9. Interrupt-Driven:

“I can’t focus on any task for very long because I am constantly being interrupted by people, situations, problems and new tasks I’m suddenly responsible for. It’s hard to get things done.” This easily distracted salesperson probably has a long list of tasks that never get completed. This person may also be an adrenaline junkie who loves the rush of working on overdrive when trying to do it all and juggle many unfinished and ongoing tasks. Do you become easily diverted or distracted by situations, new tasks or people rather than maintain the focus on your goals and initial objective? If so, you probably have a long list of tasks that never gets completed, because you feel that you’re always being pulled in a different direction.

10. Playing The Victim:

“I can’t believe I wasn’t able to schedule an appointment with Mr. Prospect today. I feel so dejected and frustrated, too frustrated to do anything else productive today.” Do you allow one bad experience to snowball and affect the rest of your day? Rather than moving on and forging ahead, this allows you to go into a negative tailspin and destroy the chance of doing anything else productive for the remainder of your day.

The next time you encounter someone who is reluctant to take the necessary actions to achieve the results that matter most, there will always be some type of confining belief, story or S.C.A.M.M. at the core that is getting in the way. Think of it as an objection you may hear from a prospect. If you can uncover, address and defuse their story, you free them up to take the action.

The real danger comes when a manager starts believing and feeding into the story. Instead, try this approach the next time. Rather than coach someone on their S.C.A.M.M, have them rewrite and redefine their story in a more empowering way. For example, you can use the following questions to help them reshape their reality and their perception: “I can understand how you can feel that way. However, is there another way to look at this that might serve you better?” “Is this way of thinking helping you or consuming you?” What else might be true?” “How can you change your thinking around this in a way that would move you forward?” “What do you think it’s going to cost you if you continually buy into that line of thinking?”

After all, every S.C.A.M.M.; every story, belief assumption, worry and fear is created using the very same tool we use to define our goals and dreams; our imagination.

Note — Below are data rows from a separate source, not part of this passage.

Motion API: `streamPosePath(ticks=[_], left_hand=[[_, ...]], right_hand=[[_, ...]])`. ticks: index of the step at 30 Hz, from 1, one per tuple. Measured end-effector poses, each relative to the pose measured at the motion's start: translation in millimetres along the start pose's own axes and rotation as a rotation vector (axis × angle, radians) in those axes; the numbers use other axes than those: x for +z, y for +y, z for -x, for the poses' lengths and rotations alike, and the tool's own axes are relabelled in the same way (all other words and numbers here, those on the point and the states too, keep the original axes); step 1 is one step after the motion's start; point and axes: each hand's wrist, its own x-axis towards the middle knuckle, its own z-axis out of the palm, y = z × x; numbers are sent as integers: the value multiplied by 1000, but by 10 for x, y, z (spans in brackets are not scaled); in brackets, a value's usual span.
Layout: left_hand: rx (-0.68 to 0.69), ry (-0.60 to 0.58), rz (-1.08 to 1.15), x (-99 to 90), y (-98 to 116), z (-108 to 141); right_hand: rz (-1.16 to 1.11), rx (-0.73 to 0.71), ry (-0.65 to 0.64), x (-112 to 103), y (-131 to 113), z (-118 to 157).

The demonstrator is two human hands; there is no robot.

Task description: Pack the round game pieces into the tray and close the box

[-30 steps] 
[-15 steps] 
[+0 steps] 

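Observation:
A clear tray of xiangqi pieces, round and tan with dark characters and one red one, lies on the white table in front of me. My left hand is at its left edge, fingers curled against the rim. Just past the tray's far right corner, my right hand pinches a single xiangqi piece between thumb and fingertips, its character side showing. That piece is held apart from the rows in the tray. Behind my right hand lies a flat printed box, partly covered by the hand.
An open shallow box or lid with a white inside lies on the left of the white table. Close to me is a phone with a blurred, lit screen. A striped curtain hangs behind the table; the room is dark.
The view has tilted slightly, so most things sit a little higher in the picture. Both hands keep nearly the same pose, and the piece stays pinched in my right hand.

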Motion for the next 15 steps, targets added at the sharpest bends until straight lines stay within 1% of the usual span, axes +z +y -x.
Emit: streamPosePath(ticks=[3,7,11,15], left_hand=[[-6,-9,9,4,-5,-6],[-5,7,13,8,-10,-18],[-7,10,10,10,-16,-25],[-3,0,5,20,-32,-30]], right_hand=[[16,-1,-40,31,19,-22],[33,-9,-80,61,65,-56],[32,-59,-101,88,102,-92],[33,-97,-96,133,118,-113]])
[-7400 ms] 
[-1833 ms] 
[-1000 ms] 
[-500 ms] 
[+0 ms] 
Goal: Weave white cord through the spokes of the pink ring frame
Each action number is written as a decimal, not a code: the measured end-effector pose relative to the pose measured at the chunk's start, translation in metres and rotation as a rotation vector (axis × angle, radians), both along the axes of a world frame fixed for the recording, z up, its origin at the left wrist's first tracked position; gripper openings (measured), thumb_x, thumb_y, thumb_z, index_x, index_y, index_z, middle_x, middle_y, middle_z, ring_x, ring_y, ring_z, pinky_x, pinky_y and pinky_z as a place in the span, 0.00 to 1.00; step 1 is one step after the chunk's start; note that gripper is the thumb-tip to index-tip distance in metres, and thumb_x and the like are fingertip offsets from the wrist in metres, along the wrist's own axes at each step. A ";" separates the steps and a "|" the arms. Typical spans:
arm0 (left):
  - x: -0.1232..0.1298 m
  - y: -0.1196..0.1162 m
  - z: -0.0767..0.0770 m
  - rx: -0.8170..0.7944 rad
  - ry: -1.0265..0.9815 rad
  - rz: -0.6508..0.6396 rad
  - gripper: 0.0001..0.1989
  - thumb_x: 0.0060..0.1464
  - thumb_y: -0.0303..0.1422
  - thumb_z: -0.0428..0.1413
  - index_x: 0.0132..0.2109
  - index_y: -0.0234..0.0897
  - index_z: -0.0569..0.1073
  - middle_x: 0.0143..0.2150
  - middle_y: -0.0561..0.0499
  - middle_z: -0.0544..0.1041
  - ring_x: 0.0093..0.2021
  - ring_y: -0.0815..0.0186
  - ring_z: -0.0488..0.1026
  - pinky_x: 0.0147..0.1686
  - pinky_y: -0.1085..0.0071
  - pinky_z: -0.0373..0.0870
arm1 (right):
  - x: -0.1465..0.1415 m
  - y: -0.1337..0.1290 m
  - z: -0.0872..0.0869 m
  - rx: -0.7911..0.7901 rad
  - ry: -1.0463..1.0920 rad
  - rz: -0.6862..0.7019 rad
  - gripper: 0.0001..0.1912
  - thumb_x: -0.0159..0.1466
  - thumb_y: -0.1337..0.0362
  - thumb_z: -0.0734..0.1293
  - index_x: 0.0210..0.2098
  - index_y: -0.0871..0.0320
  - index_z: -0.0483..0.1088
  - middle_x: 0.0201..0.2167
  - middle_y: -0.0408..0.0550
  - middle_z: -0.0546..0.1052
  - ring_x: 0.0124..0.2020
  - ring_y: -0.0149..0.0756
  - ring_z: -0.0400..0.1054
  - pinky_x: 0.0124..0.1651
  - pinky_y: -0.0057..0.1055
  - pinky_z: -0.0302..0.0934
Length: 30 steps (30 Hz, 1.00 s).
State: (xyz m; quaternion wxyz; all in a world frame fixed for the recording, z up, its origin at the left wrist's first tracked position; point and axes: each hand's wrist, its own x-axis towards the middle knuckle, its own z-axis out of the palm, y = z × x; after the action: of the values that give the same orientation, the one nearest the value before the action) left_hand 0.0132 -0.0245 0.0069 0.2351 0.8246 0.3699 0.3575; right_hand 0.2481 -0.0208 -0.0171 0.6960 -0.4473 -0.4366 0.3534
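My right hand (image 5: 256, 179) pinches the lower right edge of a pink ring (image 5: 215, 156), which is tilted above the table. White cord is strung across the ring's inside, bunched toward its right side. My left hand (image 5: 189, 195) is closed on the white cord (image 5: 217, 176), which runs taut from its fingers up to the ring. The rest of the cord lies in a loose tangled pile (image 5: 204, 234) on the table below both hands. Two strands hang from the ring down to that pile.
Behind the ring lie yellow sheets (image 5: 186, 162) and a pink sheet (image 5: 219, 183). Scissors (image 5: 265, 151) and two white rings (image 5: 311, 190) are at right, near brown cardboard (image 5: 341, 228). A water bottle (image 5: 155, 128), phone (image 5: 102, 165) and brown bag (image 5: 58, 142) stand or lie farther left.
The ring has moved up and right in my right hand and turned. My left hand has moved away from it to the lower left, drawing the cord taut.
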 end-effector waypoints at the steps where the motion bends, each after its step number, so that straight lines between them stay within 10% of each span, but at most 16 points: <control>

You may find that one or two (or more) of these behaviors describe some of your salespeople’s S.C.A.M.M.’s (maybe even some of your own), and this is actually good news! I never said that you would like bringing these truths to the surface. Although it takes a conscious effort to uncover other people’s diversionary tactics, it takes a lot of courage to admit that you use them, too. However, now that you have a greater understanding and awareness, you can do something about them.

When you notice yourself or your salespeople falling into any of these traps, you can choose to either continue engaging in the S.C.A.M.M., or make a better choice that will generate the results you really want.